Facets can be specified in two ways: using query string parameters, or in metadata.json configuration for the table.

Facets in query strings

To turn on faceting for specific columns on a Datasette table view, add one or more _facet=COLUMN parameters to the URL. For example, if you want to turn on facets for the city_id and state columns, construct a URL that looks like this:

/dbname/tablename?_facet=state&_facet=city_id

This works for both the HTML interface and the .json view. When enabled, facets will cause a facet_results block to be added to the JSON output, looking something like this:

{
  "state": {
    "name": "state",
    "results": [
      {
        "value": "CA",
        "label": "CA",
        "count": 10,
        "toggle_url": "http://...?_facet=city_id&_facet=state&state=CA",
        "selected": false
      },
      {
        "value": "MI",
        "label": "MI",
        "count": 4,
        "toggle_url": "http://...?_facet=city_id&_facet=state&state=MI",
        "selected": false
      },
      {
        "value": "MC",
        "label": "MC",
        "count": 1,
        "toggle_url": "http://...?_facet=city_id&_facet=state&state=MC",
        "selected": false
      }
    ],
    "truncated": false
  }
  "city_id": {
    "name": "city_id",
    "results": [
      {
        "value": 1,
        "label": "San Francisco",
        "count": 6,
        "toggle_url": "http://...?_facet=city_id&_facet=state&city_id=1",
        "selected": false
      },
      {
        "value": 2,
        "label": "Los Angeles",
        "count": 4,
        "toggle_url": "http://...?_facet=city_id&_facet=state&city_id=2",
        "selected": false
      },
      {
        "value": 3,
        "label": "Detroit",
        "count": 4,
        "toggle_url": "http://...?_facet=city_id&_facet=state&city_id=3",
        "selected": false
      },
      {
        "value": 4,
        "label": "Memnonia",
        "count": 1,
        "toggle_url": "http://...?_facet=city_id&_facet=state&city_id=4",
        "selected": false
      }
    ],
    "truncated": false
  }
}

If Datasette detects that a column is a foreign key, the "label" property will be automatically derived from the detected label column on the referenced table.

The default number of facet results returned is 30, controlled by the :ref:`setting_default_facet_size` setting.

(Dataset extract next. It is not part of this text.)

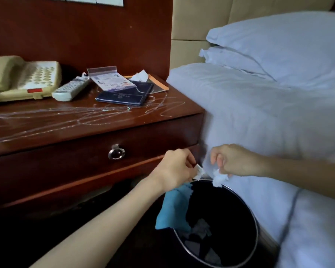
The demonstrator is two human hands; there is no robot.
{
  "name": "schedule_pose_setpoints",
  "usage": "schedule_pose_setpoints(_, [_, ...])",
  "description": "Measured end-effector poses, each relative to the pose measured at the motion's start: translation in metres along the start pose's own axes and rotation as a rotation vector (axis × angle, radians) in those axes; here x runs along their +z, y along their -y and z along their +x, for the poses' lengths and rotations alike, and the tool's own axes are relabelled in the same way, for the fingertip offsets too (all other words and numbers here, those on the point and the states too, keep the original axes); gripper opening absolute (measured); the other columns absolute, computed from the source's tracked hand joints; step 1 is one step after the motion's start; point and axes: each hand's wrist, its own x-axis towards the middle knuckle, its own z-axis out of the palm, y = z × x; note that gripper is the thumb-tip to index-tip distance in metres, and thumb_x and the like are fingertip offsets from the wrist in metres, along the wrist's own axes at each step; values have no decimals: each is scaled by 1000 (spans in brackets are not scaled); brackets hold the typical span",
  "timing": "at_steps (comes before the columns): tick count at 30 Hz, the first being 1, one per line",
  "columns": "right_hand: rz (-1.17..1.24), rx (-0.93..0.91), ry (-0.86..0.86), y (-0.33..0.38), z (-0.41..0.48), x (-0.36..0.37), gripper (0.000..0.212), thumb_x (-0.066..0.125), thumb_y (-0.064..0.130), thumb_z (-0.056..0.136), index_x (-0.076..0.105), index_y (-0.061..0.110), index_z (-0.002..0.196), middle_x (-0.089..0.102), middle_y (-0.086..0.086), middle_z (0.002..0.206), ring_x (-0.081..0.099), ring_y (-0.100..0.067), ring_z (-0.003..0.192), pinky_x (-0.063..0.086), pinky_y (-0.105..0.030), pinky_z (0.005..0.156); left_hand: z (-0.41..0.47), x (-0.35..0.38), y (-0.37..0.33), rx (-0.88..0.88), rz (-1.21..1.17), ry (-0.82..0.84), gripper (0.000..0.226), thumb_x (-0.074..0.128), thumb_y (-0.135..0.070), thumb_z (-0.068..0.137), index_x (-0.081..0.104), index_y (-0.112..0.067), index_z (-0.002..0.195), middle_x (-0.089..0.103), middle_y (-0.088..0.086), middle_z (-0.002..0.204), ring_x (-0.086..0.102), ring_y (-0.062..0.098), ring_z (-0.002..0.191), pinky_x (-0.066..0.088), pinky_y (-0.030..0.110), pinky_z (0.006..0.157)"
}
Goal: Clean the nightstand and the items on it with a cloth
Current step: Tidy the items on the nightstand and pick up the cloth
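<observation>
The wooden nightstand (70,124) bears white scribble marks across its top. On it lie a beige telephone (21,78), a white remote (71,88), a leaflet in a clear stand (110,80), a dark blue booklet (126,94), an orange-edged card (159,84) and a crumpled tissue (140,75). My left hand (175,167) grips a blue cloth (172,207) and a scrap of white paper (198,172) over the black bin (255,227). My right hand (234,160) pinches a crumpled white tissue (219,177) above the bin's rim.
A bed with white sheets (269,117) and stacked pillows (278,41) presses against the nightstand's right side. The bin stands on the dark floor between them, with scraps of paper inside. The drawer has a metal ring pull (116,152).
</observation>
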Motion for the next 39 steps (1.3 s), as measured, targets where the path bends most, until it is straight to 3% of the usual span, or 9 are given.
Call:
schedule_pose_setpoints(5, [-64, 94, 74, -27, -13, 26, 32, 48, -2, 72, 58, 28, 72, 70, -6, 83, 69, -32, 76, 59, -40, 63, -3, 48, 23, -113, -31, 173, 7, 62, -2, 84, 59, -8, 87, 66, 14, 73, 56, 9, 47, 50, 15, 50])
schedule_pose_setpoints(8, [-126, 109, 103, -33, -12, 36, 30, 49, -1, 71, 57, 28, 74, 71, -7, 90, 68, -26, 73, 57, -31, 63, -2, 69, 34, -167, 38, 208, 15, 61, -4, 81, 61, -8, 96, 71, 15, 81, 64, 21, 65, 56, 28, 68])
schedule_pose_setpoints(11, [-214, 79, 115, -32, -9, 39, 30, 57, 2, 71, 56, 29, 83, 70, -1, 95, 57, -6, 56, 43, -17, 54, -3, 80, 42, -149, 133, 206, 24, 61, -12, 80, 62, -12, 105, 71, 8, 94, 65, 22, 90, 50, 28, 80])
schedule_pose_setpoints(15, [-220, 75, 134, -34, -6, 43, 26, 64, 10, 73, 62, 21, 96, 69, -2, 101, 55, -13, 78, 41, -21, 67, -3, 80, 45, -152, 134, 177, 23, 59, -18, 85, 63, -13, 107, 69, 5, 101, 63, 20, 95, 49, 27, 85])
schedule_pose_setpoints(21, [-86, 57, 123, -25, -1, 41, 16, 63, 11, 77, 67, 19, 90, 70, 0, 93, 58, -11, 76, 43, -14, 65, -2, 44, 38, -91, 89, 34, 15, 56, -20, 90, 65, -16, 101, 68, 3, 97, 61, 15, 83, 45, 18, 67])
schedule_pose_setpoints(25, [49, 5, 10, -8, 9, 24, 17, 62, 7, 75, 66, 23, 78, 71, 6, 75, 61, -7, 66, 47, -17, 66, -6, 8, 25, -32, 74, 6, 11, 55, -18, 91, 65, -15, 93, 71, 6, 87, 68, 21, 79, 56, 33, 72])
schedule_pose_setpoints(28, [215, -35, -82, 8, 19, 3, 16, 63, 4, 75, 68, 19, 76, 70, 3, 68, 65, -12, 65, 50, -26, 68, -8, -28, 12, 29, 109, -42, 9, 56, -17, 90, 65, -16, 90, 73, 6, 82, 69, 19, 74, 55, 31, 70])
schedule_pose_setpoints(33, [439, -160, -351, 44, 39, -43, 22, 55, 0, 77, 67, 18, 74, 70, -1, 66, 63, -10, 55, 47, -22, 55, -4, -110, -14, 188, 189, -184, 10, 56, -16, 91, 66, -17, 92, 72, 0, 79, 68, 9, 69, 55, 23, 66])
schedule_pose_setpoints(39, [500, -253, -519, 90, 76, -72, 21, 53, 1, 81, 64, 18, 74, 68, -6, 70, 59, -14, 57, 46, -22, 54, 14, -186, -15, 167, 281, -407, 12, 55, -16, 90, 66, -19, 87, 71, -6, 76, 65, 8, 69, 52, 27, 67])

You can increase this on an individual page by adding ?_facet_size=100 to the query string, up to a maximum of :ref:`setting_max_returned_rows` (which defaults to 1000).

Facets in metadata

You can turn facets on by default for specific tables by adding them to a "facets" key in a Datasette :ref:`metadata` file.

Here's an example that turns on faceting by default for the qLegalStatus column in the Street_Tree_List table in the sf-trees database:

.. tab:: metadata.yaml

    .. code-block:: yaml

        databases:
          sf-trees:
            tables:
              Street_Tree_List:
                facets:
                - qLegalStatus


.. tab:: metadata.json

    .. code-block:: json

        {
          "databases": {
            "sf-trees": {
              "tables": {
                "Street_Tree_List": {
                  "facets": [
                    "qLegalStatus"
                  ]
                }
              }
            }
          }
        }

Facets defined in this way will always be shown in the interface and returned in the API, regardless of the _facet arguments passed to the view.

You can specify :ref:`array <facet_by_json_array>` or :ref:`date <facet_by_date>` facets in metadata using JSON objects with a single key of array or date and a value specifying the column, like this:

.. tab:: metadata.yaml

    .. code-block:: yaml

        facets:
        - array: tags
        - date: created


.. tab:: metadata.json

    .. code-block:: json

        {
          "facets": [
            {
              "array": "tags"
            },
            {
              "date": "created"
            }
          ]
        }

You can change the default facet size (the number of results shown for each facet) for a table using facet_size:

.. tab:: metadata.yaml

    .. code-block:: yaml

        databases:
          sf-trees:
            tables:
              Street_Tree_List:
                facets:
                - qLegalStatus
                facet_size: 10


.. tab:: metadata.json

    .. code-block:: json

        {
          "databases": {
            "sf-trees": {
              "tables": {
                "Street_Tree_List": {
                  "facets": [
                    "qLegalStatus"
                  ],
                  "facet_size": 10
                }
              }
            }
          }
        }

Suggested facets

Datasette's table UI will suggest facets for the user to apply, based on the following criteria:

For the currently filtered data are there any columns which, if applied as a facet...

  • Will return 30 or less unique options
  • Will return more than one unique option
  • Will return less unique options than the total number of filtered rows
  • And the query used to evaluate this criteria can be completed in under 50ms

That last point is particularly important: Datasette runs a query for every column that is displayed on a page, which could get expensive - so to avoid slow load times it sets a time limit of just 50ms for each of those queries. This means suggested facets are unlikely to appear for tables with millions of records in them.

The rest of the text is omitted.